Institution Presentations to Higher Education Appropriations Subcommittee
Several Institutions presented to the Higher Education Appropriation Subcommittee (HEAS) this week:
The University of Utah and Utah State University will be presenting on Monday.
The institutions with capital development projects prioritized by the Board of Regents (SUU, UU, USU), along with SLCC, presented to the Infrastructure and General Government Appropriations Subcommittee.
Legislative Requests for Appropriations
There’s also a growing list of appropriations requests sponsored by legislators involving USHE. The Board of Regents is meeting next Friday, February 14 to learn more about these proposals:
Systems Engineering (UU, WSU)
Educator Administrator Financial Management Certificate Scholarships (SUU)
Rocky Mountain Center for Occupational and Environmental Health (UU)
Area Health Education Centers (UU, WSU, SLCC, SUU)
Rural Dental Recruitment – Experience and Placement (UU)
Legislation of Interest:
HB 45, Veterans Education Amendments by Rep. Paul Ray eliminates inequities institutions face in awarding in-state tuition to only those discharged under Chapters 30 and 33 of the GI bill and eliminates the five-year limit since discharge for in-state tuition eligibility of immediate family members who use GI bill benefits. The bill also allows veterans using the Veterans Tuition Gap Program administered by the Board of Regents to receive funds for fees and books, along with tuition. This item is designed to help spend surplus funds appropriated for the program. The bill received unanimous support in the House and awaits Senate consideration.
HB 103, Utah Promise Scholarship Program Amendments by Rep. Derrin Owens makes technical changes to the Utah Promise Scholarship based on feedback from financial aid directors. This corrects an unintended error in ensuring all other state aid be exhausted before tapping funds appropriated to this program, including waivers. The change puts needed flexibility in the use of waiver, with some controls, before state dollars are tapped under this scholarship. The bill was heard in the House Education Committee on Tuesday, February 4th, and passed with a unanimous favorable recommendation. The bill currently awaits house consideration.

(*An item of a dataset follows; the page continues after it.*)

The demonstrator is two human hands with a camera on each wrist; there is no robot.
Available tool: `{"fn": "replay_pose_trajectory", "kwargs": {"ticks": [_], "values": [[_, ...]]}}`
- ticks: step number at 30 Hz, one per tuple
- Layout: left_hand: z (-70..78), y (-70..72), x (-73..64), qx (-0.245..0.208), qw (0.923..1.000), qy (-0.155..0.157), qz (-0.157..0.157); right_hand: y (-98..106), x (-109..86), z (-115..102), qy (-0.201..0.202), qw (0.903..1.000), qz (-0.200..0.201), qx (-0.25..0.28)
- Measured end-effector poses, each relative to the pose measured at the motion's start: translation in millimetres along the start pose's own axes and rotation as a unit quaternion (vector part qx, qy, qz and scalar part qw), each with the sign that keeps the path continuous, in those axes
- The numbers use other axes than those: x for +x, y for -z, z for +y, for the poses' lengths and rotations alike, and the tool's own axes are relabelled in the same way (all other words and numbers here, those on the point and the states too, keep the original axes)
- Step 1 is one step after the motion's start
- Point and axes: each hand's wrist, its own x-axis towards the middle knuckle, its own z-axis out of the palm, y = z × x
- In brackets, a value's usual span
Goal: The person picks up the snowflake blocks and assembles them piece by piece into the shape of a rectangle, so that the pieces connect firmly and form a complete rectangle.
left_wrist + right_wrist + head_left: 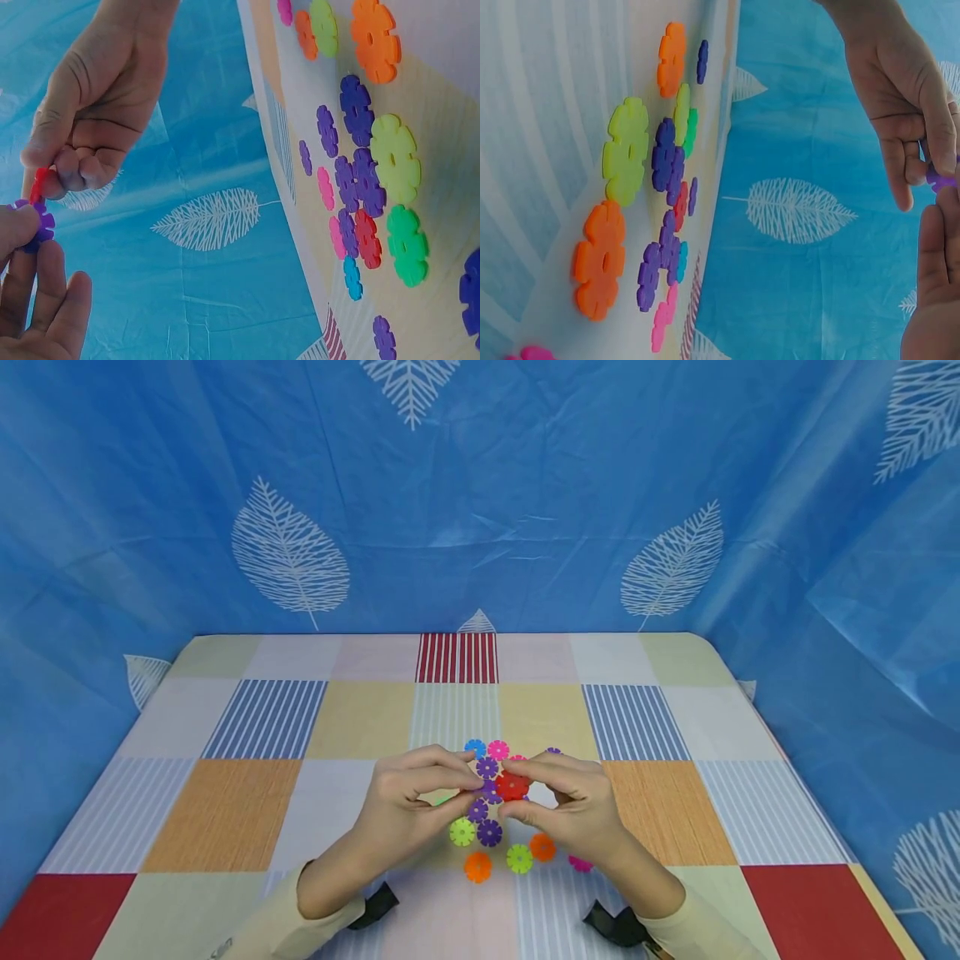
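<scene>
Flower-shaped plastic discs with notched edges are in both hands, raised over the table. My left hand (pixel 420 789) pinches a purple disc (pixel 43 225) between thumb and fingers. A red disc (pixel 512 786) is pinched by the thumb and forefinger of my right hand (pixel 573 793). In the left wrist view the red disc is edge-on and meets the purple disc's rim; fingers cover parts of both. The right wrist view shows only a bit of the purple disc (pixel 937 178), at the right edge between the two hands.
Several loose discs lie flat below the hands: orange (pixel 477 867), lime (pixel 519 859), purple (pixel 490 833), green (pixel 408 246), blue (pixel 475 748) and pink (pixel 498 750). A patchwork-patterned cloth (pixel 322 814) covers the table. Blue leaf-print sheeting (pixel 480 485) hangs behind and beside it.
</scene>
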Motion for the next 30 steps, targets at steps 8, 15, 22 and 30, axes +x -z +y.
{"fn": "replay_pose_trajectory", "kwargs": {"ticks": [8, 15, 22, 30], "values": [[0.4, 0.1, 0.4, 0.01, 0.9999, 0.005, 0.005, 0.3, 3.7, -1.5, 0.023, 0.9997, -0.001, -0.002], [0.0, 1.3, 0.4, 0.014, 0.9998, 0.011, 0.012, 1.7, 2.1, 1.0, 0.014, 0.9998, 0.005, 0.015], [1.0, -0.3, -0.2, -0.008, 0.9998, 0.017, -0.003, 2.2, 1.6, 0.8, -0.002, 0.9979, 0.02, 0.061], [4.1, -2.4, -0.3, -0.009, 0.9997, 0.02, -0.009, 0.6, -0.5, -2.2, -0.019, 0.9974, 0.059, 0.035]]}}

HB 132, Higher Education Student Speech Rights by Rep. Kim Coleman establishes a specific threshold that determines when student-on-student speech becomes harassment as opposed to protected speech. It may put schools in conflict with existing federal guidance and definitions of harassment. The bill is assigned to the House Education Committee.
HB 256, Student Aid Amendments by Rep. Karen Kwan requires the free application of Federal Student Aid to be eligible for certain financial aid for higher education. This modifies the application process, clarifies the qualifications for student financial aid provided by scholarship or through the state, as well as determines where the financial aid may be applied with schools recognized by the USBE, USHE, and UTECH. This bill has been introduced and is being reviewed by the House Rules Committee.
SB 80, Campus Safety Amendments by Sen. Jani Iwamoto requires the Board of Regents to study and make recommendations for providing public safety services on college and university campuses. This includes determining the relationship between public and campus law enforcement, the process of reporting, disciplinary actions and the potential for additional training. The study will take place during the interim and will require the Board of Regents to present a final report of the study with recommendations to the Education Interim Committee and the Law Enforcement and Criminal Justice Interim Committee. This bill was discussed in the Senate Education Committee on Tuesday, February 4th and passed with favorable recommendation, and is now awaiting discussion in the house.
SB 96, Emerging Technology Talent Initiative by Senator Ann Millner creates an initiative that awards proposals submitted to an advisory board under direction of the Board of Regents that expand programs in deep technology (e.g. artificial intelligence, quantum computing, robotics, advanced materials, robotics, secure computing). The bill has been assigned the Senate Education Committee.